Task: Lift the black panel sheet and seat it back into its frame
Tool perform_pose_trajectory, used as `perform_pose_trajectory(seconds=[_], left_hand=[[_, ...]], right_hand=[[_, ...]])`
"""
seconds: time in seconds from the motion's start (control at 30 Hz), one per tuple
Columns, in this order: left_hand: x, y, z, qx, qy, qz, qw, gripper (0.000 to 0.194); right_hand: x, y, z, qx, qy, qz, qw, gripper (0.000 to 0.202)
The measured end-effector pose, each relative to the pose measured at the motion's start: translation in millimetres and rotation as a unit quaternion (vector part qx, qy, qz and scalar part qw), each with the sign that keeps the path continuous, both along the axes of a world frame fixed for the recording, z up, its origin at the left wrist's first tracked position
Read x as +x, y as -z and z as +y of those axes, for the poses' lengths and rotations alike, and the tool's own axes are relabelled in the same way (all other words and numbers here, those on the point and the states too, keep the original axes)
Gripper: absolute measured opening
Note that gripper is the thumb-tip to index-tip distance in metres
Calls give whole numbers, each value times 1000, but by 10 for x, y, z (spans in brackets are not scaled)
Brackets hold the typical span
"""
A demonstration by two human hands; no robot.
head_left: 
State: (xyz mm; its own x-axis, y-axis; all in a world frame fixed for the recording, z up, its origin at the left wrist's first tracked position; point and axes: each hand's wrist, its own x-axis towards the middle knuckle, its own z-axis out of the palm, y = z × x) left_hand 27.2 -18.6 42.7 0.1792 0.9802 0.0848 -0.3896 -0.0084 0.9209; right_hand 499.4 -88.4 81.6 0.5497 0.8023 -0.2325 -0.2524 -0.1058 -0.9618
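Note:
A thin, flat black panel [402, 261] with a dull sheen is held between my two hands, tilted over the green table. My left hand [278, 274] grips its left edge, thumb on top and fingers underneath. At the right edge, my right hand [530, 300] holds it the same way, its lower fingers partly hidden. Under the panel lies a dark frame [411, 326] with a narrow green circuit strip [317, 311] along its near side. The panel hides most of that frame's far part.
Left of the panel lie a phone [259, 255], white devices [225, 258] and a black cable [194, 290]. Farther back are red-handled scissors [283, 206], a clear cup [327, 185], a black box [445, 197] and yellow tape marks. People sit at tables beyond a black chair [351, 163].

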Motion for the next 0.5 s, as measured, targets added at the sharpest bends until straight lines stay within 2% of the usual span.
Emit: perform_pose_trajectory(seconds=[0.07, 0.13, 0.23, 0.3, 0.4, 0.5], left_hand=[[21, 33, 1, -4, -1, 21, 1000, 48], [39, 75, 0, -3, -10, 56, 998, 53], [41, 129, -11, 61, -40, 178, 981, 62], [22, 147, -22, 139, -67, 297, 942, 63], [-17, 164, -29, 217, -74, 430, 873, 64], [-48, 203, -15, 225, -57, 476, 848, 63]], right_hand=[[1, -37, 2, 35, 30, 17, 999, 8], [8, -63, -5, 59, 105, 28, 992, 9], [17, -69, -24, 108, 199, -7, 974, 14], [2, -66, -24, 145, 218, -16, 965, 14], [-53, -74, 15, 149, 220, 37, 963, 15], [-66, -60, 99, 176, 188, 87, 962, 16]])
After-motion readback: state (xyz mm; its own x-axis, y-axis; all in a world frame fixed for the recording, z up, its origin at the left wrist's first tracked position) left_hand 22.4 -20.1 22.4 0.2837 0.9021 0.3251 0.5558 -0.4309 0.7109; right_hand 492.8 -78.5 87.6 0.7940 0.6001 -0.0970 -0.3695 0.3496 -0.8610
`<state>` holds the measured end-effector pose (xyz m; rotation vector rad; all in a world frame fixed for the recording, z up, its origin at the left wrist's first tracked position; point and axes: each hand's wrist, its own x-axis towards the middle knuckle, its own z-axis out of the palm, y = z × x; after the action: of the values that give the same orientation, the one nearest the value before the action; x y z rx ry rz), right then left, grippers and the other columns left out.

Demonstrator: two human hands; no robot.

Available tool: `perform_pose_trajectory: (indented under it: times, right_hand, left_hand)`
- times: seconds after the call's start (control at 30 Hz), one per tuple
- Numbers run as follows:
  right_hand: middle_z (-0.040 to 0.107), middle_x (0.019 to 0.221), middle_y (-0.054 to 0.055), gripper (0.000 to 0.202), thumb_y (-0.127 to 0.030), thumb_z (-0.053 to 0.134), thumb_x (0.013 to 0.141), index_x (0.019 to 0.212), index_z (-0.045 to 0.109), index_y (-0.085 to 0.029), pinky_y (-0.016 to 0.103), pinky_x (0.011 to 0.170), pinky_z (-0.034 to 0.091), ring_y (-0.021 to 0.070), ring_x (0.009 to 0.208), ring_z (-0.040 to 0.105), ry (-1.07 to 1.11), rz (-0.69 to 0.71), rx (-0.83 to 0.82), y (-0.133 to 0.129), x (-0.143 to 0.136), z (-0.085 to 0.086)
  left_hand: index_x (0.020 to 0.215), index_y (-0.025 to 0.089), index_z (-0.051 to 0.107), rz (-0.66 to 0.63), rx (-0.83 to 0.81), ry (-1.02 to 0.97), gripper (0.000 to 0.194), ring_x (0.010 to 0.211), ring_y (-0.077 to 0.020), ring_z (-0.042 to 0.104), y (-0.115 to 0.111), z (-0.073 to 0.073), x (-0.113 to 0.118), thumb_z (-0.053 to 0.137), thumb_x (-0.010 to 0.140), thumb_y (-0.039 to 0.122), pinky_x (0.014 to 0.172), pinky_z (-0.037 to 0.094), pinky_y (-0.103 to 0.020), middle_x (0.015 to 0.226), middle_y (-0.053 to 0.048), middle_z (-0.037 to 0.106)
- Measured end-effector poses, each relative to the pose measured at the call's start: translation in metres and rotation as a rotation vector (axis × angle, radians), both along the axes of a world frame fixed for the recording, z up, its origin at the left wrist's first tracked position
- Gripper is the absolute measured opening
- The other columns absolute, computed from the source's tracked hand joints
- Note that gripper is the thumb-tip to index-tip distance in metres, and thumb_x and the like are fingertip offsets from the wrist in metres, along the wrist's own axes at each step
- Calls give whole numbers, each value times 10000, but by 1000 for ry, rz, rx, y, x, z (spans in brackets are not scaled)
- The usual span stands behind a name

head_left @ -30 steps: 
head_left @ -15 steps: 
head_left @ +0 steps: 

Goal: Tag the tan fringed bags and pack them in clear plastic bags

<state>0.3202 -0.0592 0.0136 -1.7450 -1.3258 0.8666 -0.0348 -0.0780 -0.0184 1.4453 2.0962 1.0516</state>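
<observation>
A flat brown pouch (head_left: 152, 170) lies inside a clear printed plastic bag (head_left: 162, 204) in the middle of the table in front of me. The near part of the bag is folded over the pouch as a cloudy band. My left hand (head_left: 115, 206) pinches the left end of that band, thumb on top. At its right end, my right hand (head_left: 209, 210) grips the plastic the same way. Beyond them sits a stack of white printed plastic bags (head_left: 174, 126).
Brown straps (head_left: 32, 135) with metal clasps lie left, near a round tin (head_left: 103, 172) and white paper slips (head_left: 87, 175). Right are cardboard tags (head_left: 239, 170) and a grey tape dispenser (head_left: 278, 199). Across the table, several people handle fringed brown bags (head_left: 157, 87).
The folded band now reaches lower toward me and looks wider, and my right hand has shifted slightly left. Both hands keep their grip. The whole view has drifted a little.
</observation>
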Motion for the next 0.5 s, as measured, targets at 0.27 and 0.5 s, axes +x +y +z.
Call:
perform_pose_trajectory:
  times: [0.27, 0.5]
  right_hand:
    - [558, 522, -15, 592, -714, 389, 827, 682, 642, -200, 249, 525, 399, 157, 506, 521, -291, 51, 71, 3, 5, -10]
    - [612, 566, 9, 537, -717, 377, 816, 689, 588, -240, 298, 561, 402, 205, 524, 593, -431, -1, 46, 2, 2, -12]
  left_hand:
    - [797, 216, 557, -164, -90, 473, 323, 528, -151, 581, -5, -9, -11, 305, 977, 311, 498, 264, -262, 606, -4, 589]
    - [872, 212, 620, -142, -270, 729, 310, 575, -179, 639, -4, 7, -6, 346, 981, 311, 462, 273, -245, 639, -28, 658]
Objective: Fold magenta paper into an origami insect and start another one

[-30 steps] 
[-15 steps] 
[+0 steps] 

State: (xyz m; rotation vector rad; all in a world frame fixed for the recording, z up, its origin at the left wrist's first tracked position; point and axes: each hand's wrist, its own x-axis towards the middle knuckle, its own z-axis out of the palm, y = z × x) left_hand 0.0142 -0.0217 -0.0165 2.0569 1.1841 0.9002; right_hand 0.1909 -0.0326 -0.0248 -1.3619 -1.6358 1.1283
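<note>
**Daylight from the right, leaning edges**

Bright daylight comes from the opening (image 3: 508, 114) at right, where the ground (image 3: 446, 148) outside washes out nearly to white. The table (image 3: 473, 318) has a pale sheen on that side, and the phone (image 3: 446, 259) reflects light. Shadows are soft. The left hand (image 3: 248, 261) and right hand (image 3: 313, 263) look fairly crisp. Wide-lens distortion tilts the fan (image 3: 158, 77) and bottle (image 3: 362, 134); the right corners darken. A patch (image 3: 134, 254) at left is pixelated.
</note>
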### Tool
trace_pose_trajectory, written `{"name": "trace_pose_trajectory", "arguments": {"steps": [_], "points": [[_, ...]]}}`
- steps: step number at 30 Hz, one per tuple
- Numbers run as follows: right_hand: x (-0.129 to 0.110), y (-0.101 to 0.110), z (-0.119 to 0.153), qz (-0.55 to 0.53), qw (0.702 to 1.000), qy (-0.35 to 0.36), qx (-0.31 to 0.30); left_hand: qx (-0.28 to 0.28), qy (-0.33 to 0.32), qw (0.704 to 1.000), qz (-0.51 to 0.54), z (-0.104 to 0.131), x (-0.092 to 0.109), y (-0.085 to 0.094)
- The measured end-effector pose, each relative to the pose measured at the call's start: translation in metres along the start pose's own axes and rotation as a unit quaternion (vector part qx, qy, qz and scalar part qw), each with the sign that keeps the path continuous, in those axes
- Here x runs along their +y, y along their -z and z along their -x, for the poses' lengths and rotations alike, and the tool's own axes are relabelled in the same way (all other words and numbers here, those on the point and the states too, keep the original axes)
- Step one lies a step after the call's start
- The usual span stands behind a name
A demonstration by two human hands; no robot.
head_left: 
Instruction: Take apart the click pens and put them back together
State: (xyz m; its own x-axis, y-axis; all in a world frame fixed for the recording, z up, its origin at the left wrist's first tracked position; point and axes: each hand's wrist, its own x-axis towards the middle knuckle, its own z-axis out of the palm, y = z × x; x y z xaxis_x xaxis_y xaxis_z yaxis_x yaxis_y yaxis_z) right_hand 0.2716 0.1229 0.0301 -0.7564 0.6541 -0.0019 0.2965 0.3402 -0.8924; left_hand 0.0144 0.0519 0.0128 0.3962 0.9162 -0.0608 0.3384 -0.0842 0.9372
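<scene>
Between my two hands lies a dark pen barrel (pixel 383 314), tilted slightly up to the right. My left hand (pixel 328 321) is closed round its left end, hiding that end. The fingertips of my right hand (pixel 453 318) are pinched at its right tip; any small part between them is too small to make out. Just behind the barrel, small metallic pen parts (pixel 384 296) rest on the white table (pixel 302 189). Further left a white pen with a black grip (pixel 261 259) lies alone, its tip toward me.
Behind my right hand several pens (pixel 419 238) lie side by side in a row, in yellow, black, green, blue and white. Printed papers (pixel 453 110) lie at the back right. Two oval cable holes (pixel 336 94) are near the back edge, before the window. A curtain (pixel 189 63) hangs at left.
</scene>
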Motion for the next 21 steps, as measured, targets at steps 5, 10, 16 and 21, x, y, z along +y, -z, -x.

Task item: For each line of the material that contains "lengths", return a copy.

Solution to this exercise:
Read x as +x, y as -z and z as +y of those axes, for the poses' lengths and rotations alike, and the tool's own axes are relabelled in the same way (all other words and numbers here, those on the point and the states too, keep the original axes)
- Here x runs along their +y, y along their -z and z along their -x, for the poses' lengths and rotations alike, and the tool's own axes are relabelled in the same way (all other words and numbers here, those on the point and the states too, keep the original axes)

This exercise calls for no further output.